It’s About Dang Time: Visualizing Time Series Data

R
Data Viz
Time Series
Author

Lydia Gibson

Published

May 28, 2023

In this blog post, which will be my first to include R code, I’d like to share some of the time series visualizations I’ve seen as I’ve been reading Data Visualization with R by Rob Kabacoff.

TIME is not a line, but a SERIES of now-points.” -Taisen Deshimaru

When I first told my Data Visualization Society (DVS) data viz mentor, Ilija Stojić, and others that I would be naming my blog Once Upon a Time Series, naturally their first instinct was to ask whether my blog would be about time series analysis. To that I answered with a resounding no. Although, I had been fostering a general love of data visualization several months prior to creating my blog, I was just a sucker for a pun and hadn’t yet gained experience dealing with or visualizing time series data.

In this blog post, I’d like to share some of the time series visualizations in the Data Visualization with R book, which I am currently reading as a member and co-facilitator of the #book_club-datavisr book club within the R for Data Science (R4DS) Online Learning Community. To find out more about what the book club has been up to, you can check out the notes about the book we’re creating as we read the book, the GitHub repo for these notes, and the YouTube playlist containing our weekly discussions of each chapters’ notes. Whatever way you prefer, I highly encourage you to get involved.

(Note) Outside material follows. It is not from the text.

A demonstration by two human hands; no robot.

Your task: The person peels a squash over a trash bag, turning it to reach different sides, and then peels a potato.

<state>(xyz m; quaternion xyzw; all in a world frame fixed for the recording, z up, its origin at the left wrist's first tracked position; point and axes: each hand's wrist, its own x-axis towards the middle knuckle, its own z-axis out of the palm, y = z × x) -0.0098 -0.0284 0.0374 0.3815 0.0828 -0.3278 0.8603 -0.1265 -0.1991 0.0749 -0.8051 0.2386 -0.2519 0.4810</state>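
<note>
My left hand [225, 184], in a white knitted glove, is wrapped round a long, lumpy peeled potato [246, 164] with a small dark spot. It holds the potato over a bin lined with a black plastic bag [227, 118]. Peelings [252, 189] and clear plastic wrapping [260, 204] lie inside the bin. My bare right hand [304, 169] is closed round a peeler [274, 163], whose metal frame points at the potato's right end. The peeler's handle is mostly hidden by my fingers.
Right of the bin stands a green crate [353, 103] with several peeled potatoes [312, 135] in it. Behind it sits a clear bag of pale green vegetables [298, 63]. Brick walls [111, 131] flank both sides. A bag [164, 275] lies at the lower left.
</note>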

Simplified time series with modified date axis

The following plot can be found in section 7.1 Time-dependent graphs: Time series of the book. It uses the economics dataset of US monthly economic data collected from January 1967 thru January 2015 and the geom_line function which come with the ggplot2 package to plot personal savings rate (psavert).

library(ggplot2)
library(scales)
ggplot(economics, aes(x = date, y = psavert)) +
  geom_line(color = "indianred3", 
            size=1 ) +
  geom_smooth() +
  scale_x_date(date_breaks = '5 years', 
               labels = date_format("%b-%y")) +
  labs(title = "Personal Savings Rate",
       subtitle = "1967 to 2015",
       x = "",
       y = "Personal Savings Rate") +
  theme_minimal()

Sorted, colored dumbell chart

The following plot can be found in section 7.2 Time-dependent graphs: Dumbbell Charts of the book. Here, the geom_dumbbell function from the ggalt package is used, along with the gapminderdataset, to plot the change in life expectancy from 1952 to 2007 in the Americas.

library(ggplot2)
library(ggalt)
library(tidyr)
library(dplyr)

# load data
data(gapminder, package = "gapminder")

# subset data
plotdata_long <- filter(gapminder,
                        continent == "Americas" &
                        year %in% c(1952, 2007)) %>%
  select(country, year, lifeExp)

# convert data to wide format
plotdata_wide <- spread(plotdata_long, year, lifeExp)
names(plotdata_wide) <- c("country", "y1952", "y2007")

# create dumbbell plot
ggplot(plotdata_wide, 
       aes(y = reorder(country, y1952),
           x = y1952,
           xend = y2007)) +  
  geom_dumbbell(size = 1.2,
                size_x = 3, 
                size_xend = 3,
                colour = "grey", 
                colour_x = "blue", 
                colour_xend = "red") +
  theme_minimal() + 
  labs(title = "Change in Life Expectancy",
       subtitle = "1952 to 2007",
       x = "Life Expectancy (years)",
       y = "")

Slope graph

The following plot can be found in section 7.3 Time-dependent graphs: Slope graphs of the book. It uses the the newggslopegraph function from the CGPfunctions package and the gapminder data to plot life expectancy for six Central American countries in 1992, 1997, 2002, and 2007.

library(CGPfunctions)

# Select Central American countries data 
# for 1992, 1997, 2002, and 2007

df <- gapminder %>%
  filter(year %in% c(1992, 1997, 2002, 2007) &
           country %in% c("Panama", "Costa Rica", 
                          "Nicaragua", "Honduras", 
                          "El Salvador", "Guatemala",
                          "Belize")) %>%
  mutate(year = factor(year),
         lifeExp = round(lifeExp)) 

# create slope graph

newggslopegraph(df, year, lifeExp, country) +
  labs(title="Life Expectancy by Country", 
       subtitle="Central America", 
       caption="source: gapminder")

Stacked area chart with simplified scale

The following plot can be found in section 7.4 Time-dependent graphs: Area Charts of the book. It uses the ggplot2 package geom_area function and the uspopage dataset from the gcookbook package to plot the age distribution of the US population from 1900 and 2002.

library(gcookbook)

# stacked area chart
data(uspopage, package = "gcookbook")
ggplot(uspopage, aes(x = Year,
                     y = Thousands/1000, 
                     fill = forcats::fct_rev(AgeGroup))) +
  geom_area(color = "black") +
  labs(title = "US Population by age",
       subtitle = "1900 to 2002",
       caption = "source: U.S. Census Bureau, 2003, HS-3",
       x = "Year",
       y = "Population in Millions",
       fill = "Age Group") +
  scale_fill_brewer(palette = "Set2") +
  theme_minimal()

Heatmap for time series

The following plot can be found in section 9.9 Other Graphs: Heatmaps of the book. It uses the superheat function from the superheat package and the gapminder dataset to display changes in life expectancy over time for Asian countries.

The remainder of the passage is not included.